Given data section start
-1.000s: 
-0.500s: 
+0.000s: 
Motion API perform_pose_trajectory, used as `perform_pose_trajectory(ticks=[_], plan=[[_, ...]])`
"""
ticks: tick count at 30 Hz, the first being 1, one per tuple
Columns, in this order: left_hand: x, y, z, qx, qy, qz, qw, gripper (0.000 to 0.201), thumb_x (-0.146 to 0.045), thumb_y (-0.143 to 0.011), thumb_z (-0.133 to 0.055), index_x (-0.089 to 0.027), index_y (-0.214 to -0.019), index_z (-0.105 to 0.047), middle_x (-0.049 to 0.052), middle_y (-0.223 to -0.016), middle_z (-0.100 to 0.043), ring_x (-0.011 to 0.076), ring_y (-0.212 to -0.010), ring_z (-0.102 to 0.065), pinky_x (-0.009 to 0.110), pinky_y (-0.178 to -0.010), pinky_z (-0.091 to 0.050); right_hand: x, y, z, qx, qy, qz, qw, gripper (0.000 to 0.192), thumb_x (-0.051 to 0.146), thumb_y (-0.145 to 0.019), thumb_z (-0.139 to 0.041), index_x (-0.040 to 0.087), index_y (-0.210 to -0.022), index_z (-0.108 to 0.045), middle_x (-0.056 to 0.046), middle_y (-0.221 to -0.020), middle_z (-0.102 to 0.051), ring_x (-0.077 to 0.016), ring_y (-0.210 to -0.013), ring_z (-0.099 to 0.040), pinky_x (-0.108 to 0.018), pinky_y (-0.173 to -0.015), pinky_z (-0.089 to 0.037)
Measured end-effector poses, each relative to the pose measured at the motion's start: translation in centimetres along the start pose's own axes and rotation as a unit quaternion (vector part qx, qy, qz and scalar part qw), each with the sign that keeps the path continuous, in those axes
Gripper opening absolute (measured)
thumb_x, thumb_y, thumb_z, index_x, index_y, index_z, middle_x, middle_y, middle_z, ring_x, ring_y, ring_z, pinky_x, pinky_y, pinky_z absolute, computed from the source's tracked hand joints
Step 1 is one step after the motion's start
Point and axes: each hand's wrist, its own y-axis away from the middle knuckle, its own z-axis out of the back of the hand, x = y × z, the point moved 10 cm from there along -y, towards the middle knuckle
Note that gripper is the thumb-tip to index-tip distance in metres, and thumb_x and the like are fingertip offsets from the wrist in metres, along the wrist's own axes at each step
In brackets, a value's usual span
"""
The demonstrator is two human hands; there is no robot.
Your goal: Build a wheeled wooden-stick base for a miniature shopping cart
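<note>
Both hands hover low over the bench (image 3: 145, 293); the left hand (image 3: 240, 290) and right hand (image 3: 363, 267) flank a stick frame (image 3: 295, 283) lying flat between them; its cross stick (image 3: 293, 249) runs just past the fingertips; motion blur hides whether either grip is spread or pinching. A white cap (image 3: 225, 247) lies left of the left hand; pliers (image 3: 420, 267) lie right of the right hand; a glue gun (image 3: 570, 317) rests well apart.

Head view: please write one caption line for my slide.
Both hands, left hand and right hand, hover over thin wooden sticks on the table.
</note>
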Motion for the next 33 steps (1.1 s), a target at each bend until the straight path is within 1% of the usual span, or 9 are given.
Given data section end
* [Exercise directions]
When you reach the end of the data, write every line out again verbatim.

* [Result of this task]
-1.000s: 
-0.500s: 
+0.000s: 
Motion API perform_pose_trajectory, used as `perform_pose_trajectory(ticks=[_], plan=[[_, ...]])`
"""
ticks: tick count at 30 Hz, the first being 1, one per tuple
Columns, in this order: left_hand: x, y, z, qx, qy, qz, qw, gripper (0.000 to 0.201), thumb_x (-0.146 to 0.045), thumb_y (-0.143 to 0.011), thumb_z (-0.133 to 0.055), index_x (-0.089 to 0.027), index_y (-0.214 to -0.019), index_z (-0.105 to 0.047), middle_x (-0.049 to 0.052), middle_y (-0.223 to -0.016), middle_z (-0.100 to 0.043), ring_x (-0.011 to 0.076), ring_y (-0.212 to -0.010), ring_z (-0.102 to 0.065), pinky_x (-0.009 to 0.110), pinky_y (-0.178 to -0.010), pinky_z (-0.091 to 0.050); right_hand: x, y, z, qx, qy, qz, qw, gripper (0.000 to 0.192), thumb_x (-0.051 to 0.146), thumb_y (-0.145 to 0.019), thumb_z (-0.139 to 0.041), index_x (-0.040 to 0.087), index_y (-0.210 to -0.022), index_z (-0.108 to 0.045), middle_x (-0.056 to 0.046), middle_y (-0.221 to -0.020), middle_z (-0.102 to 0.051), ring_x (-0.077 to 0.016), ring_y (-0.210 to -0.013), ring_z (-0.099 to 0.040), pinky_x (-0.108 to 0.018), pinky_y (-0.173 to -0.015), pinky_z (-0.089 to 0.037)
Measured end-effector poses, each relative to the pose measured at the motion's start: translation in centimetres along the start pose's own axes and rotation as a unit quaternion (vector part qx, qy, qz and scalar part qw), each with the sign that keeps the path continuous, in those axes
Gripper opening absolute (measured)
thumb_x, thumb_y, thumb_z, index_x, index_y, index_z, middle_x, middle_y, middle_z, ring_x, ring_y, ring_z, pinky_x, pinky_y, pinky_z absolute, computed from the source's tracked hand joints
Step 1 is one step after the motion's start
Point and axes: each hand's wrist, its own y-axis away from the middle knuckle, its own z-axis out of the back of the hand, x = y × z, the point moved 10 cm from there along -y, towards the middle knuckle
Note that gripper is the thumb-tip to index-tip distance in metres, and thumb_x and the like are fingertip offsets from the wrist in metres, along the wrist's own axes at each step
In brackets, a value's usual span
"""
The demonstrator is two human hands; there is no robot.
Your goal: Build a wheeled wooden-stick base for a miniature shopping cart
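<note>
Both hands hover low over the bench (image 3: 145, 293); the left hand (image 3: 240, 290) and right hand (image 3: 363, 267) flank a stick frame (image 3: 295, 283) lying flat between them; its cross stick (image 3: 293, 249) runs just past the fingertips; motion blur hides whether either grip is spread or pinching. A white cap (image 3: 225, 247) lies left of the left hand; pliers (image 3: 420, 267) lie right of the right hand; a glue gun (image 3: 570, 317) rests well apart.

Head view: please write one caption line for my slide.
Both hands, left hand and right hand, hover over thin wooden sticks on the table.
</note>
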Motion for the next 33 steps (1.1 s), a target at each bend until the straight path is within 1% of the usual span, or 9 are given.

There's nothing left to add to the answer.